→ WHAT IS REQUIRED
Reproduce each line of the data exactly as it is.

→ SUPPLIED DATA
#####
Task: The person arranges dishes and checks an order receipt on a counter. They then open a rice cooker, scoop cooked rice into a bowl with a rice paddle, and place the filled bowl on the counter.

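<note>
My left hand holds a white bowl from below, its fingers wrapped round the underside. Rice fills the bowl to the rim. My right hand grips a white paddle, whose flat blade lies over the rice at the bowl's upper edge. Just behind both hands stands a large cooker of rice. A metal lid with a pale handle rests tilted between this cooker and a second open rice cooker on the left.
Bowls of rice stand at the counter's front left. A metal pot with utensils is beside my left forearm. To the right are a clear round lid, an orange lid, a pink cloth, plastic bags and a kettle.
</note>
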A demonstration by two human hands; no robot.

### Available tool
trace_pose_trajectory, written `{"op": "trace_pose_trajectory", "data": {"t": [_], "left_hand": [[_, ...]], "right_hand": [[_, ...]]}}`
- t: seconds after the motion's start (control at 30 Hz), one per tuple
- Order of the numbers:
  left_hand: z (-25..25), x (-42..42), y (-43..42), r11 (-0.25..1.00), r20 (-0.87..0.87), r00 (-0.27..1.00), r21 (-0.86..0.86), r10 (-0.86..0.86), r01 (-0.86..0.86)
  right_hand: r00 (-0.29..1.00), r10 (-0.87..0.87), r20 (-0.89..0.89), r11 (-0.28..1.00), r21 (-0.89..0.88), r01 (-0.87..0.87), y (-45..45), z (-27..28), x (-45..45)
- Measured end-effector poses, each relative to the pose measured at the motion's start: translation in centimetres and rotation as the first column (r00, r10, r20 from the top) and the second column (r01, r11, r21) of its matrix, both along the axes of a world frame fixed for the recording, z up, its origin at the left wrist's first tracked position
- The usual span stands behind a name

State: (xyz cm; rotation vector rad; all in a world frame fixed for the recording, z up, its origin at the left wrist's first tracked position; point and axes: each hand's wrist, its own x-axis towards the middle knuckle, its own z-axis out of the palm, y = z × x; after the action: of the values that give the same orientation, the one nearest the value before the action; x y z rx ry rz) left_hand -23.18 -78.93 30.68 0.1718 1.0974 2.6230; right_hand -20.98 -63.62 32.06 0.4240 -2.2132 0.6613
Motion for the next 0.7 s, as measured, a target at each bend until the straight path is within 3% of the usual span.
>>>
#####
→ SOLUTION TO THIS EXERCISE
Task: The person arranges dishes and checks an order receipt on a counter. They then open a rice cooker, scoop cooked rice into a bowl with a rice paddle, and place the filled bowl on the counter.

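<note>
My left hand holds a white bowl from below, its fingers wrapped round the underside. Rice fills the bowl to the rim. My right hand grips a white paddle, whose flat blade lies over the rice at the bowl's upper edge. Just behind both hands stands a large cooker of rice. A metal lid with a pale handle rests tilted between this cooker and a second open rice cooker on the left.
Bowls of rice stand at the counter's front left. A metal pot with utensils is beside my left forearm. To the right are a clear round lid, an orange lid, a pink cloth, plastic bags and a kettle.
</note>
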A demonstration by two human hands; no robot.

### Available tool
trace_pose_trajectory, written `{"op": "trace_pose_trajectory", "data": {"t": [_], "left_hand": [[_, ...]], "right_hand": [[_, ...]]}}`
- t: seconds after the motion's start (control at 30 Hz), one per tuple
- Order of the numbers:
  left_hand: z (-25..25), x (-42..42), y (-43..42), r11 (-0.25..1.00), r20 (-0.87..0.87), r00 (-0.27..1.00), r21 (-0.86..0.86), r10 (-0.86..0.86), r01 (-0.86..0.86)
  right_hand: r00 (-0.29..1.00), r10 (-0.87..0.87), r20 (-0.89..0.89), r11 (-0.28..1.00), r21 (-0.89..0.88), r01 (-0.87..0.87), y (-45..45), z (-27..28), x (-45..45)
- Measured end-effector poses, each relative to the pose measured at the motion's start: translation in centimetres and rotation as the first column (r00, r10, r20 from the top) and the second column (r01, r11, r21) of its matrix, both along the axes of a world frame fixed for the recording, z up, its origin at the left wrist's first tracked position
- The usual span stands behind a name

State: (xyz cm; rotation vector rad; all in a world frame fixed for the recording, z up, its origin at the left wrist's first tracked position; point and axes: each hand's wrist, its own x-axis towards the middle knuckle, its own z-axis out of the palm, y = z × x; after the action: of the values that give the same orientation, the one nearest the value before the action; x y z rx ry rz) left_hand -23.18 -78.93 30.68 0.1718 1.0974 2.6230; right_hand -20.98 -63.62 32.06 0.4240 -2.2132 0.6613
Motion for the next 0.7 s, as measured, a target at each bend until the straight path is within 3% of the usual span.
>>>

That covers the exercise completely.